--- Provided material ---

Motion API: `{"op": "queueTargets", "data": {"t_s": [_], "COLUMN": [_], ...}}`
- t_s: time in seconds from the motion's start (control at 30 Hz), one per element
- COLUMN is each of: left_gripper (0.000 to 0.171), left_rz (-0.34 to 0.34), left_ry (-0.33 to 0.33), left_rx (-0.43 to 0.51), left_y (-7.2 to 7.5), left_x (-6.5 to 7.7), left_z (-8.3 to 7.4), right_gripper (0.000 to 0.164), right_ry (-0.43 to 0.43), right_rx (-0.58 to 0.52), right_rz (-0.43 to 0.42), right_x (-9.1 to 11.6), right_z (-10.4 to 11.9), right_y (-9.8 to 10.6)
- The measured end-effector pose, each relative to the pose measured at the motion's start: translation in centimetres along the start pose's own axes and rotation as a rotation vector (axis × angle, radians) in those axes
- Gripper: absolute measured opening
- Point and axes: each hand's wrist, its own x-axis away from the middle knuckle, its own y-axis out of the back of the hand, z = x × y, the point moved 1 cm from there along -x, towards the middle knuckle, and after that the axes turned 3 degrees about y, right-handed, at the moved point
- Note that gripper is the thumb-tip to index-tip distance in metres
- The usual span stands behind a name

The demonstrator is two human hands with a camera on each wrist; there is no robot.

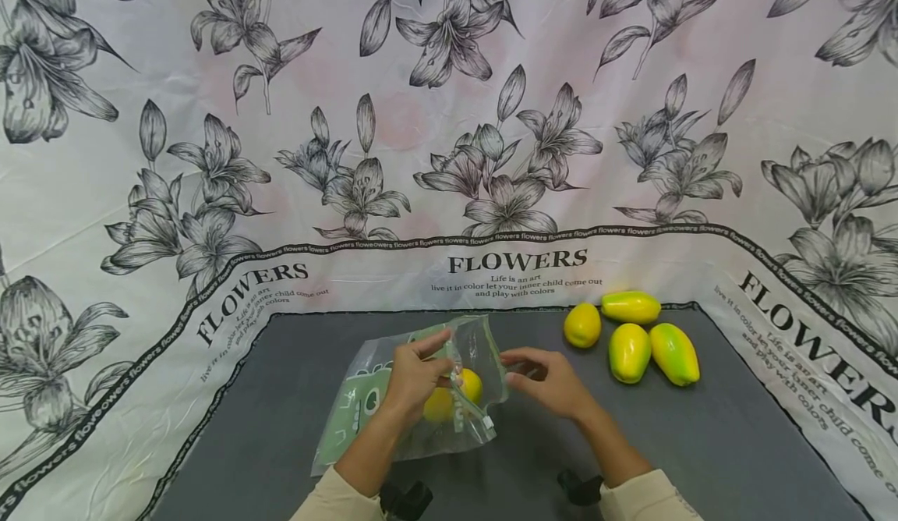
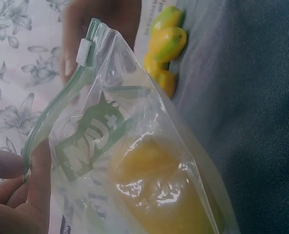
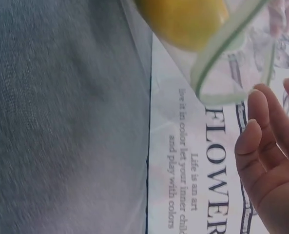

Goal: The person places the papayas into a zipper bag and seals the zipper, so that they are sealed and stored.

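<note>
A clear zip bag [image 1: 365, 396] with green print and a white slider [image 2: 84, 52] is held up over the grey table. My left hand [image 1: 414, 377] pinches its mouth edge between thumb and fingers. Inside the bag are yellow fruits that look like mangoes [image 1: 468, 386], blurred by the plastic. Its mouth stands partly apart in the right wrist view. My right hand [image 1: 550, 381] is at the mouth's right side, fingers loosely bent. One fingertip [image 3: 258, 100] is at the green rim [image 3: 222, 100]; whether it touches is unclear. Nothing shows in its grasp.
Several yellow-green mangoes [image 1: 629, 353] lie grouped on the table's back right, beyond my right hand. The grey tabletop [image 1: 266, 404] ends at a white cloth [image 1: 393, 279] with printed flowers, which rises behind and at both sides.
</note>
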Motion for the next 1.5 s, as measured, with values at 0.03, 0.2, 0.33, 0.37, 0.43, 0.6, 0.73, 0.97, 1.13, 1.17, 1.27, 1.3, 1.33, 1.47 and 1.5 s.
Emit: {"op": "queueTargets", "data": {"t_s": [0.03,0.2,0.33,0.37,0.43,0.6,0.73,0.97,1.13,1.17,1.27,1.3,1.33,1.47,1.5], "left_gripper": [0.051,0.050,0.050,0.050,0.050,0.049,0.049,0.048,0.048,0.048,0.048,0.048,0.048,0.048,0.048], "left_rz": [0.000,-0.007,-0.013,-0.012,-0.011,-0.009,-0.015,-0.019,-0.020,-0.021,-0.021,-0.021,-0.020,-0.014,-0.013], "left_ry": [0.002,0.008,0.003,0.002,0.004,0.014,0.012,0.015,0.023,0.025,0.029,0.030,0.030,0.026,0.026], "left_rx": [0.002,-0.002,-0.003,0.002,0.007,-0.006,-0.013,-0.001,-0.006,-0.006,-0.006,-0.007,-0.007,-0.006,-0.003], "left_y": [0.0,0.0,0.0,0.0,0.0,0.1,0.1,-0.1,-0.1,0.0,0.0,0.0,0.0,0.2,0.2], "left_x": [0.0,0.0,-0.1,-0.1,-0.1,-0.2,-0.1,-0.1,-0.1,-0.1,0.0,0.1,0.1,0.2,0.2], "left_z": [0.0,0.1,0.1,0.1,0.1,0.2,0.1,0.2,0.3,0.2,0.2,0.2,0.2,0.2,0.2], "right_gripper": [0.029,0.032,0.038,0.040,0.042,0.047,0.047,0.050,0.052,0.052,0.052,0.052,0.052,0.054,0.054], "right_ry": [-0.003,-0.035,-0.057,-0.069,-0.092,-0.119,-0.126,-0.131,-0.138,-0.141,-0.144,-0.144,-0.148,-0.213,-0.236], "right_rx": [0.010,0.014,0.045,0.054,0.084,0.143,0.198,0.225,0.279,0.287,0.305,0.307,0.306,0.300,0.294], "right_rz": [-0.026,-0.143,-0.211,-0.224,-0.263,-0.369,-0.437,-0.517,-0.556,-0.561,-0.587,-0.598,-0.610,-0.669,-0.685], "right_x": [0.0,0.2,0.4,0.5,0.6,1.0,1.6,2.6,3.3,3.4,3.9,4.0,4.2,5.0,5.2], "right_z": [0.2,0.1,-2.1,-2.7,-3.4,-3.2,-2.9,-2.9,-3.5,-3.6,-4.2,-4.4,-4.6,-5.2,-5.5], "right_y": [0.3,1.6,3.0,3.5,4.4,6.7,8.4,10.2,11.3,11.5,12.2,12.5,12.8,13.7,14.0]}}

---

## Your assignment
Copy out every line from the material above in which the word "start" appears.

## Response to this task
- t_s: time in seconds from the motion's start (control at 30 Hz), one per element
- The measured end-effector pose, each relative to the pose measured at the motion's start: translation in centimetres along the start pose's own axes and rotation as a rotation vector (axis × angle, radians) in those axes

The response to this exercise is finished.